RTE’yi çileden çıkaranlardan biri de “yargı”. RTE, eskisi gibi “yargıya” ayar vermeyi deniyor ama zorlanıyor ve çileden çıkıyor. Sadece Ankara’da 719 kişi emniyette verdiği ifadenin ardından, 19 kişiden 6’sı savcılık sorgusunun ardından, 13 kişi ise özgürlük hakimi tarafından serbest bırakıldı.
Ankara 3. Sulh Ceza Mahkemesi, serbest bırakma kararını verirken önemli bir içtihad da oluşturdu. Mahkeme, “Vatandaslik haklarını kullanarak demokratik tepkilerini ortaya koymak için protesto gösterisi yapanlara herhangi bir suç isnadı mümkün değildir” dedi.
RTE’yi çileden çıkaracak bir haber de Danıştay’dan geldi. Danıştay Başkanı Hüseyin Karakullukcu, hakkında yürütmeyi durdurma kararı bulunan Topçu Kışlası projesinin referanduma götürülmesi fikrine ilişkin, “Bunu referandum olarak algılayamıyorum. Daha çok kamunun istek ve arzusunu ortaya çıkarmak için yapılan bir oylama. Bu yargı kararının önüne geçemez. Hukuk devleti deyince yargı kararı esastır” dedi.
EKONOMİDE KAN KAYBI
Gezi Parkı eylemlerine karşı iktidarın şiddete başvurması, gerginliğin yumuşatılması yerine artırılmasına yol açan söylemler, Türkiye’nin finans piyasalarına olumsuz etki etti. Borsa düşerken gösterge bono faiz oranları yükseldi. Ekonomi yönetimi, dolardaki tırmanışı döviz rezervlerinden su sıkarak yatıştırmaya çalışıyor. Yangın büyürse, borçla oluşturulmuş o döviz rezervleri bakalım ne kadar dayanacak. Türkiye için bu yıl çok kritik. 12 ayda 155 milyar dolar dış borç ödemesi var, rezervlerde ise 128 milyar dolar var. Sermaye kaçışı geçtiğimiz hafta 7-8 milyar dolar olarak açıklandı Merkez Bankası Başkanı Başçı tarafından.

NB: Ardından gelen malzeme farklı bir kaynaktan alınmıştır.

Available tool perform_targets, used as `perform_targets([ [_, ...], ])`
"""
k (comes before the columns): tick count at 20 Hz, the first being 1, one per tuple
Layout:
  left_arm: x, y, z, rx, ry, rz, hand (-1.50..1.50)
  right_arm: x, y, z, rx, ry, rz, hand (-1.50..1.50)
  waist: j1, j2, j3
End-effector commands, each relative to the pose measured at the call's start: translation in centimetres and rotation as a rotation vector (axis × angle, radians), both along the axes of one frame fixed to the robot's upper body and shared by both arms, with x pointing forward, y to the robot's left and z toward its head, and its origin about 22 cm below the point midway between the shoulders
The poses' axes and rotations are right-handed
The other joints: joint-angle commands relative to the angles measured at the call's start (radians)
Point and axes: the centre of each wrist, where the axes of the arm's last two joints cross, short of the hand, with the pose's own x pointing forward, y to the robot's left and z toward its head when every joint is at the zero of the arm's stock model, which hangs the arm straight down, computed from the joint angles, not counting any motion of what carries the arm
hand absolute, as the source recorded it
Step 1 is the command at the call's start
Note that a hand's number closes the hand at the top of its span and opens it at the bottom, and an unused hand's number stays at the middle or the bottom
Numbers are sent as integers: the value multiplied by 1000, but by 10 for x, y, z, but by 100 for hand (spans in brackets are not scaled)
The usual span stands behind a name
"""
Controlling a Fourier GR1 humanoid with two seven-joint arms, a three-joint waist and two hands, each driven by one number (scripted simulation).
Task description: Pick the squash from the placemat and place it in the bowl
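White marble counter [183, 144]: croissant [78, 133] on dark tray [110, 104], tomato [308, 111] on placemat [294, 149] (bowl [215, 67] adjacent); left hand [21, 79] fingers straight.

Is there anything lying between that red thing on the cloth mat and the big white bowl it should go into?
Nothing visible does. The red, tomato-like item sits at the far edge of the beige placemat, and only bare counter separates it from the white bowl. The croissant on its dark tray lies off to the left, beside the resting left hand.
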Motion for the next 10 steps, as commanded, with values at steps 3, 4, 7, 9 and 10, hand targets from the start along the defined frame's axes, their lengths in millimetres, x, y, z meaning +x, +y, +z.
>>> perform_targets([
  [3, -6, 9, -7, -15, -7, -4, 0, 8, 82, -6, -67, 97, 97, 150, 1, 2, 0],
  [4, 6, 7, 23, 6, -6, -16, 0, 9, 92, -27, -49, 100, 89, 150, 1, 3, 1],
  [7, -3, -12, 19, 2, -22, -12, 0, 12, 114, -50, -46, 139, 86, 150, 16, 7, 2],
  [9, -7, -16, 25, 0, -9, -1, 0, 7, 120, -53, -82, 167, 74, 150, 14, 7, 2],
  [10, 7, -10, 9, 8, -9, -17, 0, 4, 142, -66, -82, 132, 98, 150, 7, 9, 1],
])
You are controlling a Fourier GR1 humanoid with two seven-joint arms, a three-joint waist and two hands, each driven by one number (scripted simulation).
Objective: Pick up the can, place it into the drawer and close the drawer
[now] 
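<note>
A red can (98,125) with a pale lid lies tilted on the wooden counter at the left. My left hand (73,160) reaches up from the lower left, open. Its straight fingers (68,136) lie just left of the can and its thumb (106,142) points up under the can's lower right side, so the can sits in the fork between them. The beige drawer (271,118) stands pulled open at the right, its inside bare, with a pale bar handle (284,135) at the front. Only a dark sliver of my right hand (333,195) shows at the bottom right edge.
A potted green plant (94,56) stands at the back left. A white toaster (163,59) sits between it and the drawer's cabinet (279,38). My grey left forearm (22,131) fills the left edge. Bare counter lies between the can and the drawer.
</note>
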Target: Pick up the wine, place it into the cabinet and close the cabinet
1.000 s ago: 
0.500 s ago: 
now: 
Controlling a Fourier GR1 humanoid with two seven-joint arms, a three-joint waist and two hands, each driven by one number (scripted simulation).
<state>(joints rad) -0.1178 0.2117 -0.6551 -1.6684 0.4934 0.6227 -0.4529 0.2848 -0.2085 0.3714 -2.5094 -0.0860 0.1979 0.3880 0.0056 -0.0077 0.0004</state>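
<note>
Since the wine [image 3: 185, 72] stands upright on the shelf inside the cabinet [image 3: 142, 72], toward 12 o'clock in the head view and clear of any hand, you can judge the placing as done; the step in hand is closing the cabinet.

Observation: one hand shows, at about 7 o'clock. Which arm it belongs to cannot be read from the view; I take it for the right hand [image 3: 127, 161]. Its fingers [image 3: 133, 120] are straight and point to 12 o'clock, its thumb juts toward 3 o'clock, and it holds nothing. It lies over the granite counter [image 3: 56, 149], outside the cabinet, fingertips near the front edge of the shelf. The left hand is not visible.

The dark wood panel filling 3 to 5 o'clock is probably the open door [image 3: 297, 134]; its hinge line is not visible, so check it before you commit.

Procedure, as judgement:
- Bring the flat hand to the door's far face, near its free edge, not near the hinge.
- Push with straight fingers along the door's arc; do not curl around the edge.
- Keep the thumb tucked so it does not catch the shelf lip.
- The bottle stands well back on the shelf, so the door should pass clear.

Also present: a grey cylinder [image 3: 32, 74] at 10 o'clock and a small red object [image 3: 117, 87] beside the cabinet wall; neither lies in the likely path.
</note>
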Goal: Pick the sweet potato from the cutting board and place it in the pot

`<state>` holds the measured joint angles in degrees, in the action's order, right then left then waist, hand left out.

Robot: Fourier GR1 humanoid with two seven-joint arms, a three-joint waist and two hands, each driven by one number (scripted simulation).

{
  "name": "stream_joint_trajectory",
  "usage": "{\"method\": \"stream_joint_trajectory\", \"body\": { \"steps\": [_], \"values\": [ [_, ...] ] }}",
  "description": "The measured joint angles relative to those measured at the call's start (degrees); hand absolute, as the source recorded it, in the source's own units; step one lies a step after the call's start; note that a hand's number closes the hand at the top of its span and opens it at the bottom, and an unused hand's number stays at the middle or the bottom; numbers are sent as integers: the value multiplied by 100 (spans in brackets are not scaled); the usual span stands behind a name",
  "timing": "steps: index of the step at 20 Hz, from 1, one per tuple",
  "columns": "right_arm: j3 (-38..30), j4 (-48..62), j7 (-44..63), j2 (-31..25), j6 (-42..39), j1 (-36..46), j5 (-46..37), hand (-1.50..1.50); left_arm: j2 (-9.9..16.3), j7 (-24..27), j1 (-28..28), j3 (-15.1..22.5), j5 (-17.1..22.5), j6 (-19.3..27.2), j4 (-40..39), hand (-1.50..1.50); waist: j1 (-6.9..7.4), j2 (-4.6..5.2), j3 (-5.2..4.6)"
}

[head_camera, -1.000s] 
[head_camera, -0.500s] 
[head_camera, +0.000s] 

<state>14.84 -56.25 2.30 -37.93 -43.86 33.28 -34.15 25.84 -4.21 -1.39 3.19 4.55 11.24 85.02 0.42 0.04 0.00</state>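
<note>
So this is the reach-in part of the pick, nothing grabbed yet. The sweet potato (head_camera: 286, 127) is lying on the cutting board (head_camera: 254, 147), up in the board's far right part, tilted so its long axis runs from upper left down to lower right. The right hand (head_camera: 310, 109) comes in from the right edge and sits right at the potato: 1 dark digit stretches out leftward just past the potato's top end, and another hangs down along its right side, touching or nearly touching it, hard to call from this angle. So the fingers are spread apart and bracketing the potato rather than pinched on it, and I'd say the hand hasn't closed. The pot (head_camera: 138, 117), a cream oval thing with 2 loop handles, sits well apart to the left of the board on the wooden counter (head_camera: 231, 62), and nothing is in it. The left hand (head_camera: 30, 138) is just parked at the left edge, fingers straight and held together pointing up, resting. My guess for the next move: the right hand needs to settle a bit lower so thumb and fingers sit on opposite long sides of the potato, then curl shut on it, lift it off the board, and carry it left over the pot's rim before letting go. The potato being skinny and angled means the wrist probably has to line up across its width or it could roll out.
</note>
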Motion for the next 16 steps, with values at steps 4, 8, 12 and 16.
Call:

Ayrıca, Türk bonolarının risk primleri de arttı. Ülkelerin kredi borçlanma maliyetlerini artıran risk priminin yabancı dilde adı Credit Default Swap(CDS)tir. Türkiye’nin CDS primi, 31 Mayıs’ta 131 idi, Gezi ile yükseldi ve 11 Haziran’da 184’e kadar çıktı.
***
Bir iki kelam da referanduma ilişkin edeyim. O kadar gereksiz bir tartışma ki… Park, bir haktır, kentlinin yeşil hakkıdır, meydan hakkıdır. Temel haklar referandum konusu yapılamaz. Park hakkı, tıpkı ulaşım hakkı gibidir. RTE, İstanbul’da belediye otobüsleri kalsın mı, kalksın mı diye referandum yaptırabilir mi?
Kestirip atmakta fayda var, vakit kaybıdır.